Roma, 23 gen – A partire dal 2008, con la famigerata “riforma Gelmini”, le ore di insegnamento di Storia dell’arte vennero tagliate o, in rari casi, ridotte drasticamente. Il 31 ottobre 2013, in seguito a numerose battaglie e petizioni, giunge in Commissione Cultura Scienze e Istruzione della Camera l’emendamento che propone il ripristino dell’insegnamento della storia dell’arte nelle scuole.
L’ emendamento viene bocciato. Ripristinare l’arte nelle scuole “significherebbe aumentare una spesa che è stata tagliata perché il Paese non è in grado di sostenerla” – si legge nell’atto ufficiale.
Scrive Tina Lepri, giornalista e critica d’arte: “La scuola italiana di Storia dell’arte era da sempre un modello in Europa, introdotta dalla riforma Gentile del 1923. Oggi i dati Ocse descrivono la nostra scuola «ignorante», precipitata agli ultimi posti, vicina al Montenegro e alla Tunisia. Questo mentre altri Paesi, come Francia, Austria e Portogallo, si ispirano alle discipline della Storia dell’arte e del Disegno secondo le linee pre riforma Gelmini, e la introducono anche nelle classi elementari”. Anche nell’ultimo decreto sull’istruzione, fortemente voluto dal Ministro Carrozza, non si è espressa una sola parola sulla storia dell’arte. Sparirà dunque il sentimento di stupore che i liceali provavano di fronte al Partenone o a Giotto o a Botticelli, dopo averli duramente studiati per mesi in aula.
Dunque l’Italia non muore solo per la disoccupazione giovanile al 41%, per la povertà dilagante, il debito pubblico e le privatizzazioni.
Ci sono almeno due ragioni per cui è folle eliminare l’insegnamento dell’arte nelle scuole:
-Innanzitutto l’arte italiana potrebbe essere un incredibile motore economico.È noto a tutti che a fronte di un patrimonio invidiabile ed unico corrisponde una gestione approssimativa delle nostre bellezze. Ormai celebri nel mondo sono diventati i crolli di Pompei, il degrado del Colosseo, i pochi visitatori del Museo Nazionale di Reggio Calabria dove sono custoditi i Bronzi di Riace. Gli Stati Uniti ad esempio, che possiedono meno della metà dei nostri siti, riescono a guadagnare 16 volte in più dell’Italia grazie ai loro musei.
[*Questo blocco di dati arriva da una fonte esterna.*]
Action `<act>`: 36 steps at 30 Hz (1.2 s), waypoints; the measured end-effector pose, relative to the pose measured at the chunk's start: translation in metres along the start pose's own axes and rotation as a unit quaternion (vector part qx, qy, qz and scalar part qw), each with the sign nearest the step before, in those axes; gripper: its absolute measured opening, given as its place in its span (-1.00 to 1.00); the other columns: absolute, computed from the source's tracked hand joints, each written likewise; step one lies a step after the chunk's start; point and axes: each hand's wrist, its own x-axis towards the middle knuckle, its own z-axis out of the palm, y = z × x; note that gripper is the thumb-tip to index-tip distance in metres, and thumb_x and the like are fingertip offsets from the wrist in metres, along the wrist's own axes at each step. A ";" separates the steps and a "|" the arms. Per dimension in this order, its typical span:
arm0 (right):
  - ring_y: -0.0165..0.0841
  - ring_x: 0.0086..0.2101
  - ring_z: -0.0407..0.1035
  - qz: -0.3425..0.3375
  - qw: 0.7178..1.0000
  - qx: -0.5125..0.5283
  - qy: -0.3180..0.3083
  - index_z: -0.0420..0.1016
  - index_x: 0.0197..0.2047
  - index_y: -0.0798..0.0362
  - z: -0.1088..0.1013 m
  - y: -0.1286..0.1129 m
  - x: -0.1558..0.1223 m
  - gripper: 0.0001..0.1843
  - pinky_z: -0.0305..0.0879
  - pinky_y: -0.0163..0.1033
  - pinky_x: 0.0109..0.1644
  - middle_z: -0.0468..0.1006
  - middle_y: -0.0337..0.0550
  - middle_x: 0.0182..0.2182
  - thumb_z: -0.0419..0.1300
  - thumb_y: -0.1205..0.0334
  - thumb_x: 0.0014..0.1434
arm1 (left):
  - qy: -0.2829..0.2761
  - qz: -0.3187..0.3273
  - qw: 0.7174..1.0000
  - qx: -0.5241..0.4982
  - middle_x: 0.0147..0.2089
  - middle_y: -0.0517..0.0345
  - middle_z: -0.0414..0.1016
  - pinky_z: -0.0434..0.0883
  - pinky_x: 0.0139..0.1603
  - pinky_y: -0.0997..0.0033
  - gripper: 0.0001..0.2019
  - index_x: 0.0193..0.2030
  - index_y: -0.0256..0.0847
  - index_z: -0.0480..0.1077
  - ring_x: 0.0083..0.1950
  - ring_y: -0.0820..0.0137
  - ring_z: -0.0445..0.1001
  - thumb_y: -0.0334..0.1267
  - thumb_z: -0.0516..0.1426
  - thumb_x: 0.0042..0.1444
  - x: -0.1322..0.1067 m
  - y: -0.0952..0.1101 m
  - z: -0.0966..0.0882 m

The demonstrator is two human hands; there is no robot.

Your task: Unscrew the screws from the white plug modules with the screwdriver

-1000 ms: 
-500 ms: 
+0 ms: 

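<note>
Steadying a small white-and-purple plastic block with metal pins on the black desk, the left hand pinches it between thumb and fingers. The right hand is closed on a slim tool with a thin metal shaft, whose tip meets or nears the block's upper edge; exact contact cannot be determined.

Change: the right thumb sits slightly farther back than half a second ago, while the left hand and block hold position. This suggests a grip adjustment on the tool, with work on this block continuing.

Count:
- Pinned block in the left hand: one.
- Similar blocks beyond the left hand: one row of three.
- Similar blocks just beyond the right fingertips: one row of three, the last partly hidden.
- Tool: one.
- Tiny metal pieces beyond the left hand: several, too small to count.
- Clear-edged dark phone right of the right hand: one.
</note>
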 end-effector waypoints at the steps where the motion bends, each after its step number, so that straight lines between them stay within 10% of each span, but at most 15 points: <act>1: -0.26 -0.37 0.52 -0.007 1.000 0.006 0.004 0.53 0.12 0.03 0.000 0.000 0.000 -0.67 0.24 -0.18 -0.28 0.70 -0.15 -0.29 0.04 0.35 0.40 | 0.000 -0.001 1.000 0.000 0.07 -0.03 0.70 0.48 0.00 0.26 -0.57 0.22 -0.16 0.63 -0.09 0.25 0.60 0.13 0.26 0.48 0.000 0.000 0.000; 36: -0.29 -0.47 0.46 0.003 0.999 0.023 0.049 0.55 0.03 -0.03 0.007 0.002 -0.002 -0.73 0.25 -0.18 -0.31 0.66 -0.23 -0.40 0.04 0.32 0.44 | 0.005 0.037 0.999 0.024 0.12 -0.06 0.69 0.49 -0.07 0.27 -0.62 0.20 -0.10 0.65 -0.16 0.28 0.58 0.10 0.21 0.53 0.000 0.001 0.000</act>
-Inoltre un popolo incapace di conoscere le proprie radici e di elevarsi tramite il Bello è destinato a morire. Non c’è civiltà senza arte e non c’è arte senza civiltà. Nella parola arte c’è il radicale indoeuropeo *ar-, lo stesso che indica eccellenza, regalità, nobiltà. Lo stesso radicale che in sanscrito, nella parola “rti”, assume il significato di “muovere”, “suscitare”. L’arte, per i nostri antenati, è uno dei mezzi che suscita il Bello e funge da supporto al divino. Ecco perché fino al Medioevo gli artisti rimanevano anonimi e impersonali.
Simbolo della nostra epoca non è più la colonna dorica ma la banca: mentre Pompei crolla si stanziano miliardi di euro per salvare le banche e compiacere l’Europa.